▶ **What is being asked**
Retype each line of the data below exactly, beginning with the first and ending with the one that contains "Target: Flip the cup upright". Pictures do not belong in the copy.

▶ **The records**
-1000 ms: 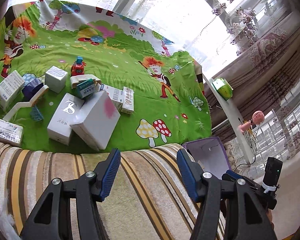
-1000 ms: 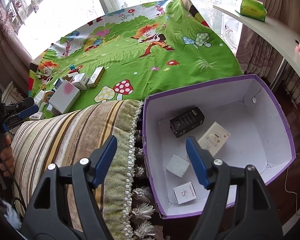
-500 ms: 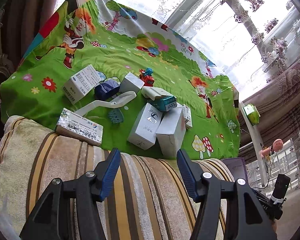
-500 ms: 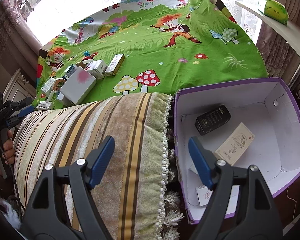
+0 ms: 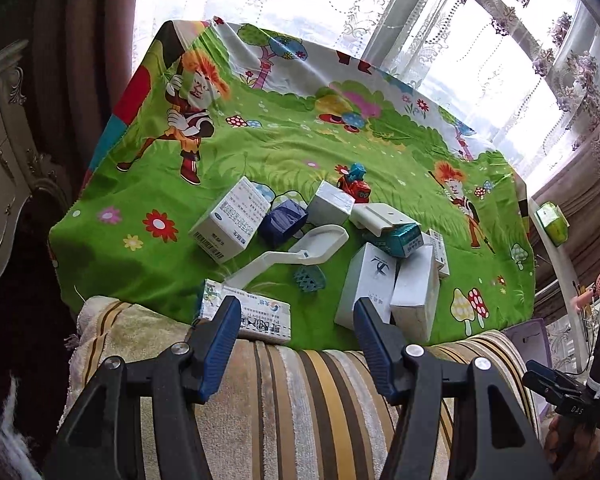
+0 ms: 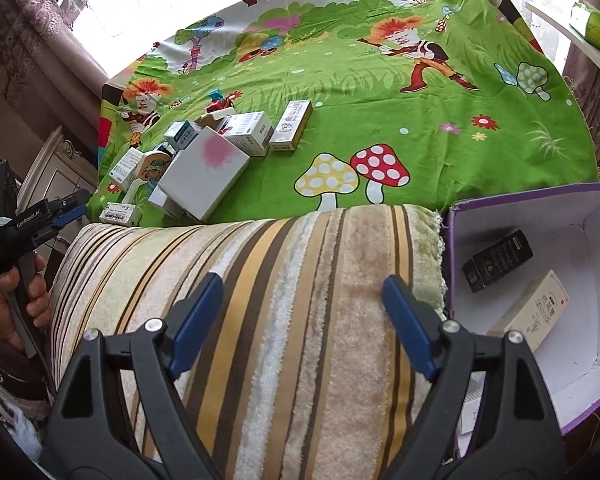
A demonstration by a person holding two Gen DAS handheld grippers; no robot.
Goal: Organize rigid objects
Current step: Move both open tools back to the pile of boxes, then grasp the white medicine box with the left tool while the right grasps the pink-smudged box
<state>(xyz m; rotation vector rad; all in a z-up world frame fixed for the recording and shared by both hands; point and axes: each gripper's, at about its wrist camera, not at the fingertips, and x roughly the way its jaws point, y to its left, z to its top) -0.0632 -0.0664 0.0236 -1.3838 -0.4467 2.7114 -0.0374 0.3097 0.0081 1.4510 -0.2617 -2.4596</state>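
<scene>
Small cardboard boxes (image 5: 380, 276) piled on the green cartoon-print cloth (image 5: 300, 148)

Left tongs (image 5: 294, 322) parted and empty over the striped plush cushion (image 5: 300, 392), boxes just beyond; right tongs (image 6: 303, 298) opening, nothing between; purple-edged white carton (image 6: 580, 248) to their right.

You see a green cartoon-print cloth (image 5: 300, 152), a brown-and-gold striped cushion (image 6: 284, 300), white cartons (image 5: 414, 298) and a purple-rimmed box (image 6: 516, 196).
</scene>
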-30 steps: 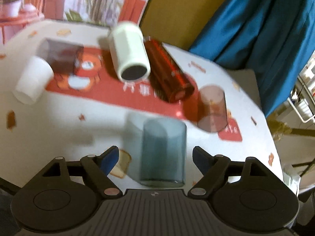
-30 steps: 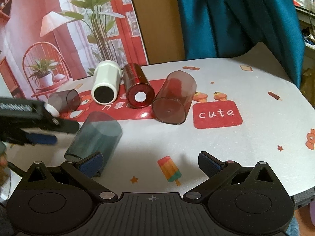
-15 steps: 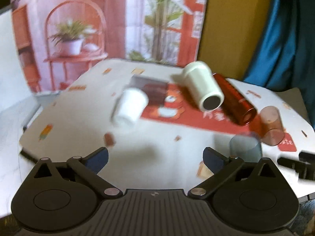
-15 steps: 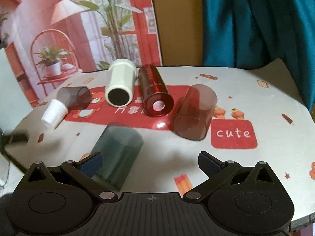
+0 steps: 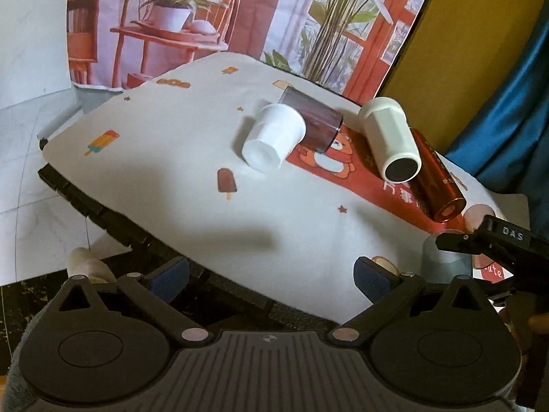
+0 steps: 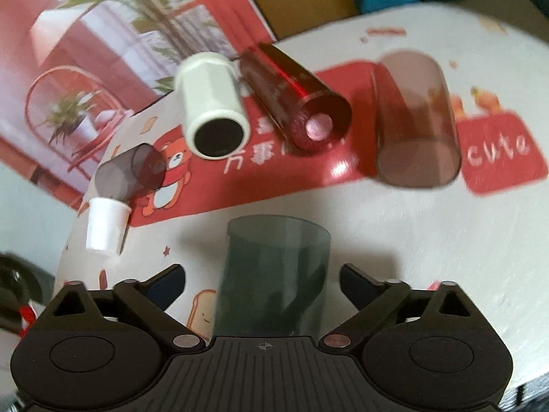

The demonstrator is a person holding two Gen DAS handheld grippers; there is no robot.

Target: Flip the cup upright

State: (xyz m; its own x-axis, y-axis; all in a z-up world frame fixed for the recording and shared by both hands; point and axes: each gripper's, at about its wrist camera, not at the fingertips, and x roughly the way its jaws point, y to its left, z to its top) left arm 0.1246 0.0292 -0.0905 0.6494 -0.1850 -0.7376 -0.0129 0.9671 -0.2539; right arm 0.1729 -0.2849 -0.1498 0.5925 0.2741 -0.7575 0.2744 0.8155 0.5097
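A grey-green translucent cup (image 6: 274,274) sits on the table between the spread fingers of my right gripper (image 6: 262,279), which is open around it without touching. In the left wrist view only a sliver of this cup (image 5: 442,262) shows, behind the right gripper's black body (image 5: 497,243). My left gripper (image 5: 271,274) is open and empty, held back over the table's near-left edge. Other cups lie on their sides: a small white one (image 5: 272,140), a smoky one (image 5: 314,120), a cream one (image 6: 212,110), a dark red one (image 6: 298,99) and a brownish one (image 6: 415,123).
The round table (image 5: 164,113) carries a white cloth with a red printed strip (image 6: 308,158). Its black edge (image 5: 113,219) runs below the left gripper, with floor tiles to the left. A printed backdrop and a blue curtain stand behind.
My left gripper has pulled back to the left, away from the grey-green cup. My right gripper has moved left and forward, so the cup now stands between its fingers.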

▶ **Finished task**
-1000 ms: 
-1000 ms: 
-500 ms: 
-500 ms: 
+0 ms: 
+0 ms: 
A demonstration by a person holding two Gen DAS handheld grippers; no robot.
Goal: Organize rigid objects
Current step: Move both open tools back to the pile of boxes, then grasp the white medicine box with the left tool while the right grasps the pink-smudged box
<state>(xyz m; rotation vector rad; all in a z-up world frame fixed for the recording and shared by both hands; point and axes: each gripper's, at about its wrist camera, not at the fingertips, and x roughly the way its jaws point, y to its left, z to its top) -0.0632 -0.0664 0.0236 -1.3838 -0.4467 2.7114 -0.0374 0.3097 0.0081 1.4510 -0.2617 -2.4596</state>
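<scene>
Small cardboard boxes (image 5: 380, 276) piled on the green cartoon-print cloth (image 5: 300, 148)

Left tongs (image 5: 294, 322) parted and empty over the striped plush cushion (image 5: 300, 392), boxes just beyond; right tongs (image 6: 303, 298) opening, nothing between; purple-edged white carton (image 6: 580, 248) to their right.

You see a green cartoon-print cloth (image 5: 300, 152), a brown-and-gold striped cushion (image 6: 284, 300), white cartons (image 5: 414, 298) and a purple-rimmed box (image 6: 516, 196).
</scene>
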-30 steps: 
-30 steps: 
-15 steps: 
-15 steps: 
+0 steps: 
+0 steps: 

The demonstrator is a person holding two Gen DAS handheld grippers; there is no robot.

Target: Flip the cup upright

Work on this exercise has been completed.